Summary: The Federal Second Amendment serves as a “dogmatic maxim” that says well-armed militias of the people are preferred over standing armies during peace for security of a Free State.
I wanted to take the opportunity today to add some late commentary over the recent court holding in McDonald v. Chicago that extended the protection of an “individual right to possess a firearm unconnected with service in a militia” against state infringement which had been an open question since the earlier gun case of District of Columbia v. Heller. Specifically, I want to address the obvious errors of fact in supporting an “individual right to possess a firearm unconnected with service in a militia” under the Second Amendment in both decisions.
Before I do, I want to add the disclaimer that I am not arguing for or against particular gun laws but only arguing gun laws, no matter how wise or foolish, are not in any way applicable to the Second Amendment. Owning a gun for personal purposes is different to the purpose of bearing arms as part of the military power of a State, which was compelled by State law and punished for refusal.
Additionally, State courts rulings will be given little weight for the reason State courts have a history of inconsistent interpretations over the extent of “bear arms” found in their constitutions (most all dealt with self-defense provisions, something the Second Amendment does not speak of). Furthermore, we see no later changes in statutory treatment of bearing arms after particular court rulings, leaving us to conclude such cases had little influence on public meaning.
The first error I will address is the one that treats the Second Amendment as though it confers a right directly to people of the States. The federal bill of rights, and specifically the Second Amendment, did not confer anything to the people in terms of individual rights and freedoms for the simple reason they already possessed such rights through their own sovereignty under their own constitutions. It was the States with the approval of the people who gave to the new federal government and not the other way around.
Instead of serving as an individual right, the Second Amendment served as one of the “dogmatic maxims with respect to the construction of the Government” by James Madison.

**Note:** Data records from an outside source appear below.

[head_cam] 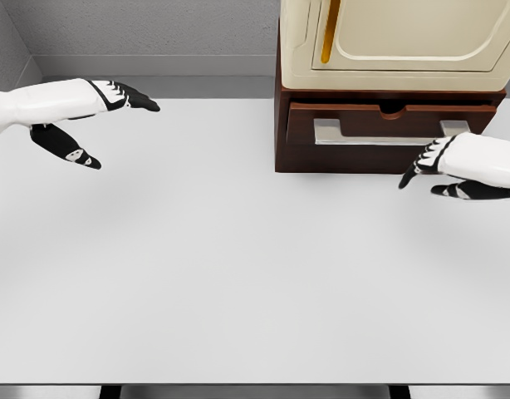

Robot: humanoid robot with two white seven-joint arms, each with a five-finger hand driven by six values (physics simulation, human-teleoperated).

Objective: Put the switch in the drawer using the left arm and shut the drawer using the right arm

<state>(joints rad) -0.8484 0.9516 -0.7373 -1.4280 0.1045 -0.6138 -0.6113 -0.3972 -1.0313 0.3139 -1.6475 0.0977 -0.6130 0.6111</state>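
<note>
No switch shows anywhere in the head view. The brown drawer with its silver handle sits in the dark wooden base under a cream appliance, at the table's far right. How far the drawer stands out I cannot tell. My left hand hovers at the far left over the table, open, fingers stretched and thumb hanging down, holding nothing. My right hand is open and empty just in front of the drawer's right end and slightly below it, fingers pointing left.
A white table fills most of the view, its front edge near the bottom. The wooden base and the appliance on top form a tall block at the back right. A grey wall runs behind.
</note>
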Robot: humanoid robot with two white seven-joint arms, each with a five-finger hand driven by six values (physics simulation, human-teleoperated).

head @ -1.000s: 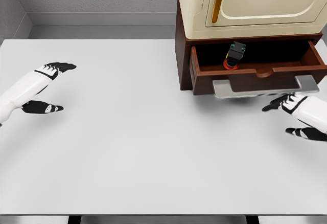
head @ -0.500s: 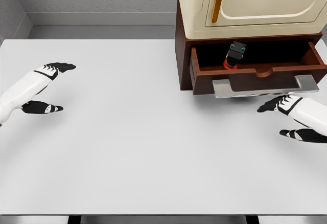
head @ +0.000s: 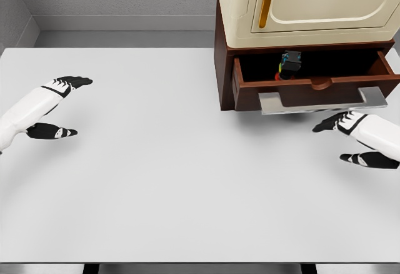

Amendments were asked for and offered only to calm anti-federalists fears over future claims of national power to do such things as establish and compel worship to a national religion (in return preventing the “free exercise” of religion), enact laws of seditious libel, or disarm and replace State militias with a national standing army, etc. George Mason complained “[t]here is no declaration of any kind for preserving the liberty of the press, the trial by jury in civil cases, nor against the danger of standing armies in time of peace.” Thomas Jefferson also complained of a missing security against the threat of a standing army to Madison.
No complaint can be found of a missing right for individuals to own a gun.
Tench Coxe remarked about the “apprehensions of the people have been excited, perhaps by persons with good intentions, about the powers of the new government to raise an army.” James Madison said standing armies during peace were “the greatest danger to liberty.”
At the time of the adoption of the Constitution, at least half the states included a declaration that said standing armies during peace were dangerous to liberty and ought not to be maintained alongside the constitutional right to bear arms. Example: Vermont, 1777, “that the people have a right to bear arms, but no standing armies shall be maintained in time of peace.” Other common examples were; “The people have a right to bear arms for their defense and security; but standing armies, in time of peace, are dangerous to liberty, and shall not be tolerated.”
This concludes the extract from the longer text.